WHQA
- Honea Path, South Carolina; United States;
- Broadcast area: Upstate South Carolina
- Frequency: 103.1 MHz
- Branding: The Life FM 103.1

Programming
- Format: Southern Gospel
- Affiliations: The Life FM

Ownership
- Owner: Power Foundation; (Power Foundation);
- Sister stations: WABB

History
- First air date: June 10, 1977 (as WRIX)
- Former call signs: WRIX (1977–1986) WRIX-FM (1986–2015)

Technical information
- Licensing authority: FCC
- Facility ID: 21830
- Class: A
- ERP: 6,000 watts
- HAAT: 100 meters

Links
- Public license information: Public file; LMS;
- Webcast: Listen live
- Website: thelife1031.com/

= WHQA =

Radio station in Honea Path, South Carolina

WHQA is a Southern Gospel station located in the Upstate region of South Carolina. The station is licensed by the Federal Communications Commission (FCC) to the town of Honea Path and broadcasts on 103.1 MHz with an effective radiated power (ERP) of 6 kW. Its signal can be heard mainly in the Anderson part of the Greenville-Spartanburg radio market; however, the signal reaches well into Greenville, parts of Spartanburg, and surrounding areas.
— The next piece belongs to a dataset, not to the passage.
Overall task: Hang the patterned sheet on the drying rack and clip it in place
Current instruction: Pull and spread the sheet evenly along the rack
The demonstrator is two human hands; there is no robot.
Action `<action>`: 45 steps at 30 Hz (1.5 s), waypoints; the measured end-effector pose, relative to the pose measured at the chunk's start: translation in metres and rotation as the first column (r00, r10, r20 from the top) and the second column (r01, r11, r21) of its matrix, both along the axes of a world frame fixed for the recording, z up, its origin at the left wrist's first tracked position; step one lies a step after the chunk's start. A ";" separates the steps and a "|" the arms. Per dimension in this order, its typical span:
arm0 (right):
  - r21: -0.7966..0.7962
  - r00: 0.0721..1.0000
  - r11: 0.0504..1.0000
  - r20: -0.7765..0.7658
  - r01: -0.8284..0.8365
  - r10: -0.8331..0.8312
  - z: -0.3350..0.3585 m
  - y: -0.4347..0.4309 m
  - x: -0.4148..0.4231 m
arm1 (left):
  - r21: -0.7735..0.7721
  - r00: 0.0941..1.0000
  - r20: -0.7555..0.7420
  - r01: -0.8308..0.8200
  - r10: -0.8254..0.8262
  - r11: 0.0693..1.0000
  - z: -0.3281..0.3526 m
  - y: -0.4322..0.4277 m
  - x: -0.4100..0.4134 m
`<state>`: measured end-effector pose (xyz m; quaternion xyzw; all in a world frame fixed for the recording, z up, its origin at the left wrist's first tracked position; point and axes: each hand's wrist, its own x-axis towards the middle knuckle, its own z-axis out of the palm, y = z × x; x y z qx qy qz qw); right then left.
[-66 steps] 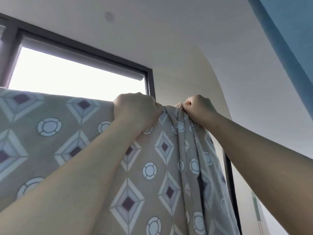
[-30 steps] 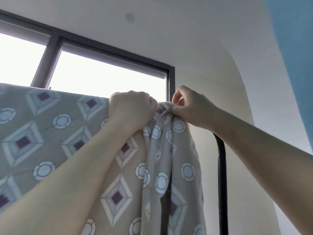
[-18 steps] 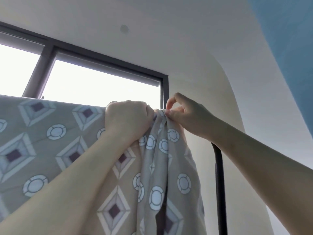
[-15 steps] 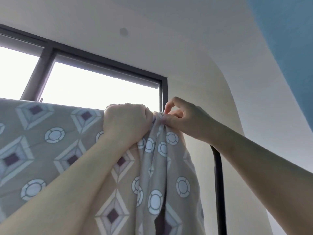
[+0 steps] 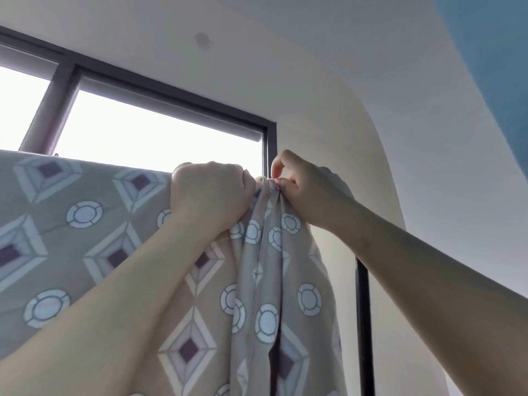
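The patterned sheet [image 5: 85, 235], beige with diamonds and rings, hangs over a high bar that it hides, its top edge running from the left to the middle. My left hand [image 5: 211, 192] is clenched on the sheet's top edge. Right beside it, my right hand [image 5: 308, 190] pinches the bunched right end of the sheet between thumb and fingers. The gathered folds drop straight down below both hands. A black upright post of the drying rack [image 5: 364, 324] stands just right of the folds. No clip shows.
A dark-framed window [image 5: 160, 138] glows bright behind the sheet. A white wall and ceiling fill the upper view, with a blue surface [image 5: 500, 52] at the top right. My forearms cross the lower part of the view.
The right end of the sheet has been gathered into tighter folds, uncovering the black post. My right hand has shifted from a full fist to a fingertip pinch at the top.
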<state>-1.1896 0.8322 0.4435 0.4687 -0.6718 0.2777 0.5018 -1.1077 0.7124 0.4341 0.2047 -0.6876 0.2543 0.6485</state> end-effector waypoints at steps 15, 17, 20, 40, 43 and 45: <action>0.060 0.991 0.990 0.008 0.130 -0.130 0.000 -0.004 0.014 | 0.038 1.000 0.009 0.017 -0.017 0.999 -0.001 -0.008 -0.007; 0.065 0.967 0.966 -0.076 0.249 -0.244 0.000 -0.007 0.017 | 0.062 1.000 0.020 0.017 -0.018 0.998 0.000 -0.006 -0.010; 0.031 0.911 0.925 -0.186 0.380 -0.368 0.002 -0.012 0.021 | 0.067 0.999 0.028 0.018 -0.020 0.998 0.003 -0.005 -0.012; 0.015 0.990 0.998 0.123 0.068 -0.070 0.005 -0.008 0.015 | 0.204 0.977 0.184 0.073 -0.111 0.976 0.015 -0.011 0.002; 0.023 0.970 0.971 -0.055 0.238 -0.237 0.002 -0.011 0.013 | 0.198 0.979 0.186 0.047 -0.085 0.979 0.014 -0.011 -0.002; 0.034 0.920 0.929 -0.157 0.368 -0.359 0.001 -0.013 0.016 | 0.190 0.979 0.186 0.049 -0.085 0.981 0.013 -0.011 -0.004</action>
The station carries a variety of local programming in the mornings, evenings, and weekends.

==Programming==
On November 28, 2014, WRIX-FM flipped to a Classic Hits format featuring music from the 1960s-'80s. On March 1, 2015, WRIX-FM changed its call letters to WHQA. The format was also changed from Classic Hits to a Southern gospel music format and included local news, weather and community events.
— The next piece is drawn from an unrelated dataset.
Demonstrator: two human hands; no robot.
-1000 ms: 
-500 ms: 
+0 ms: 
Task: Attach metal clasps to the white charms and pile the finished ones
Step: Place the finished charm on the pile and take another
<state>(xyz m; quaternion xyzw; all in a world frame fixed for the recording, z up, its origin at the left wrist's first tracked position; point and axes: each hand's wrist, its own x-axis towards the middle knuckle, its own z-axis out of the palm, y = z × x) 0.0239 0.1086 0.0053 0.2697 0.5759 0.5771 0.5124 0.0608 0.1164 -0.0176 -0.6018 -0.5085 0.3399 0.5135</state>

The former Classic Hits format has moved to sister station WANS 1280 (also on FM at 107.7), and Sunday mornings and evenings feature local church broadcasts. WANS also features Anderson University basketball and community programming and local news.

==History==
WRIX-FM was founded by the late Matt Phillips (who also started WCCP 1560 in 1969 in Clemson, South Carolina). WRIX-FM signed on the air June 10, 1977 featuring a Top 40 format. The station presented many live remotes broadcasting live from various sponsors. In 1983, the station changed to Classic-leaning Country as "X103" and added a daytime-only AM station in 1986 when WRIX signed on. WRIX-FM has aired many local sporting events, local news, death and crime announcements for many years.

Phillips received many awards and recognitions for the station's commitment to community service including the Order of the Palmetto, South Carolina's highest civilian honor.
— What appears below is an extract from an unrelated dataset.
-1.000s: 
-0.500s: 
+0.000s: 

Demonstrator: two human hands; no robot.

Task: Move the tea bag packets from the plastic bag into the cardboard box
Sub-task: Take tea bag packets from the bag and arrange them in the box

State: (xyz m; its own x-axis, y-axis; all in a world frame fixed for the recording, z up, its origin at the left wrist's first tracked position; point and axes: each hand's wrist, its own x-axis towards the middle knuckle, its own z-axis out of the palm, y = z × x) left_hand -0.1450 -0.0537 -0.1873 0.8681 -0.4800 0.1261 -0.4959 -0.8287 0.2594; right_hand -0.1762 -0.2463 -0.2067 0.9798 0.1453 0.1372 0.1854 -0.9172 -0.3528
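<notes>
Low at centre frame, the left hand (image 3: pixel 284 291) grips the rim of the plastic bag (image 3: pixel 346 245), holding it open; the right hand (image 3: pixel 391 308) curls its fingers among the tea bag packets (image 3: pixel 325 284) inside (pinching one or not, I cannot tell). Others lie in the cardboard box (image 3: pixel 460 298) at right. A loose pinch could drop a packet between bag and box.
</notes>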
The Matt and Bev Morning Show began around 1980. Phillips and Beverly Ovelle Lockridge, know on air as Bev Brandon, started out broadcasting from the main studio on Main Street in Honea Path, later moving to a booth constructed especially for the show at the Anderson, South Carolina Dunkin' Donuts on North Main Street. The show became the station's most popular program and one of Upstate S.C.'s top-rated morning shows.

Lockridge, one of the area's first female radio personalities, received the Order of the Palmetto from Gov. David Beasley in 1996. She was known for her charity work, especially at Christmas, collecting thousands of toys and other goods for those in need. Lockridge died on December 11, 2010.

Phillips, the station's founder and operator, died in August 1997. His funeral was attended by hundreds, including the Governor and Lt. Governor. His wife, Jeannette, took over and ran the station until her own death about ten months later. Their daughter, Karen Phillips Small, then took over management of the station.

After Phillips' death, John Woodson, station manager, stepped in to help continue the live, local morning show with Brandon until 2002. When Woodson left to teach broadcasting at Tri-County Technical College, Michael "Porkchop" Branch continued the tradition of a locally-produced morning show.

Joel Kay, who has been with the station from the beginning, received the South Carolina Broadcasters Association's Star Award for Top Sportscaster for his many years of announcing Belton Honea Path High School Bears football. All BHP games and programming will continue on WHQA.

Local news veteran Paul Brown has provided news for WRIX for nearly 30 years. He now does the same for WHQA and sister station WANS.

WRIX-FM purchased WANS in late 1993. Its format has been "Music of Your Life", Beach music, talk and Oldies/Classic Hits. In 2011 WRIX-FM returned to talk as Talk Radio 103.1.

Tom Ervin purchased WRIX in 2013. In late 2014, he donated WRIX 1020, WRIX-FM 103.1, WANS 1280 and WANS-FM 107.7 to a non-profit group called the Power Foundation.

Blues artist Kip Anderson and singer-songwriters Bob Edison and Jimmy Gilstrap had radio shows on WRIX FM and WANS AM. Willis H.Crosby also worked at WRIX (AM) Gospel in the 90s. Well-known beach DJ Jerry Peeler broadcast his Saturday show on sister station WANS.